O coro de Ghent foi excelente nas passagens de conjunto subsequentes, coeso, de vozes bonitas, conseguiu dar grande plasticidade aos números do Dixit Dominus de Handel.
As cantoras que saíram do coro para substituir Núria Rial, cumpriram o seu ingrato papel, mas não são solistas de nível internacional e tiveram o mérito de serem ambas superiores a Monar.
As peças das Vésperas de Nebra mostraram alguma irregularidade de composição, trata-se de uma obra a oito vozes, com oposição entre o coro grande e o coro de solistas, com uma orquestra ricamente composta, com trompa, oboés, flautas e um baixo contínuo muito consistente, com fagote (que tinha também dado uma bela cor ao Dixit Dominus de Handel), dois violoncelos, violone, tiorba e órgão.

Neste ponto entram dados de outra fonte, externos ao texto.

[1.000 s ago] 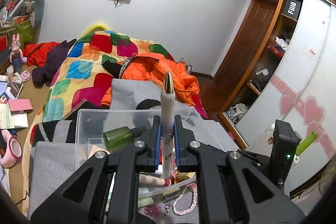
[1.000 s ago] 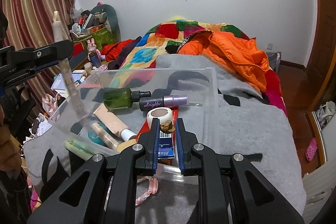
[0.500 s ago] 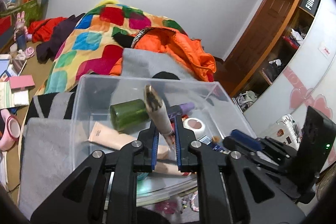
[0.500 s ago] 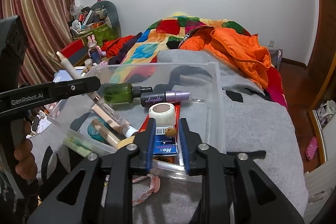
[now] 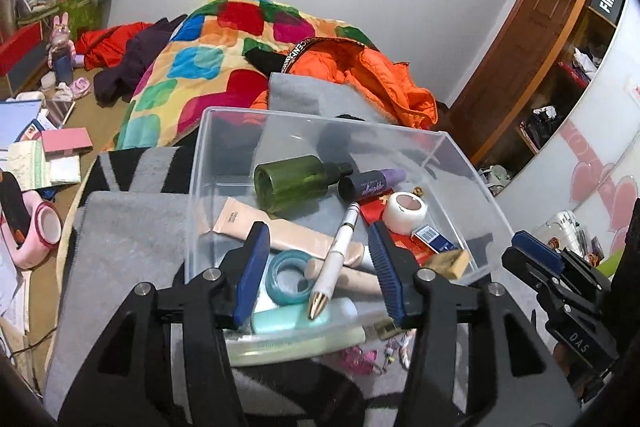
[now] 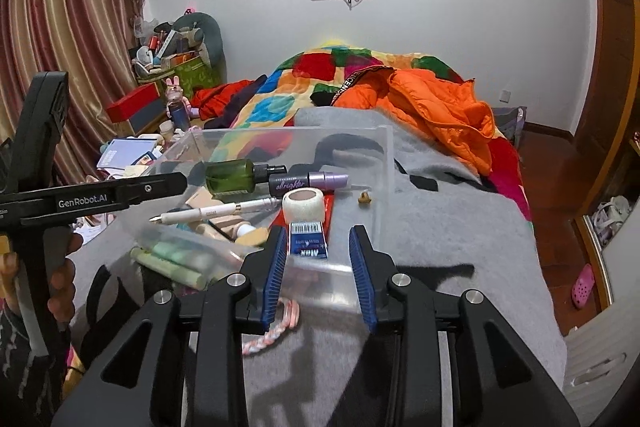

Se o Dixit Dominus foi algo banal, com uma construção demasiado elaborada e tentar mostrar competência mas caindo num certo artificialismo, já as peças finais, o Ave Maria Stella, de grande beleza interior e o Magnificat, obra de afirmação cheia de carácter, são, para mim, obras de grande qualidade e invenção. Nebra demonstra métier e engenho.
Na segunda parte, Banzo esteve brilhante na direcção, dando vida e cor a obras que requerem uma interpretação muito cuidada para se afirmarem na sua plenitude, o balanço entre os vários elementos em jogo, os dois cori afastados, a orquestra com o seu baixo contínuo muito afirmativo, tiveram um balanço muito equilibrado e criaram momentos de grande riqueza sonora. Os solistas, menos solicitados que em Handel, pela própria essência da música, cumpriram aqui com mais rigor o exigível, acabando por ser melhores em conjunto do que antes tinham sido em solo.

Nota sobre a crítica do jornal "O Público". O texto parece escrito por um marciano que nunca escutou música antiga. Música essa que conta com uma convivência recente de mais de cinquenta anos com os ouvintes.
Além do texto ser basbaque e salivante fala-se de ornamentação atribuindo-se a esta um carácter eminentemente profano. Se recuarmos a Trento, quase duzentos anos antes, talvez a afirmação tenha algum nexo. A ornamentação era uma constante da música sacra italiana e de toda a música do barroco no início do século XVIII. O facto de Handel exigir ornamentação é natural, toda a música sacra da época está imbuída do espírito do tempo que também transpira exuberância. A música religiosa recorre aos códigos do profano e vice-versa, os intérpretes eram geralmente, ou muitas vezes, os mesmos no registo sagrado e na ópera e a igreja utiliza elementos mais exuberantes para chegar mais facilmente aos devotos, é muito complexo destrinçar-se com rigor o que vem de um universo e de outro e talvez nem faça sentido. Agora escarrapachar num texto uma frase destas, desgarrada e sem mais explicações, é um erro grosseiro.
Basta ir a uma igreja italiana do período para observar na arte essa mesma ornamentação.

Em resumo: Uma belíssima orquestra, belo som, entusiasmo, um coro refinado de grande qualidade. Um bom concerto, mais pela segunda parte mas com as reservas apontadas.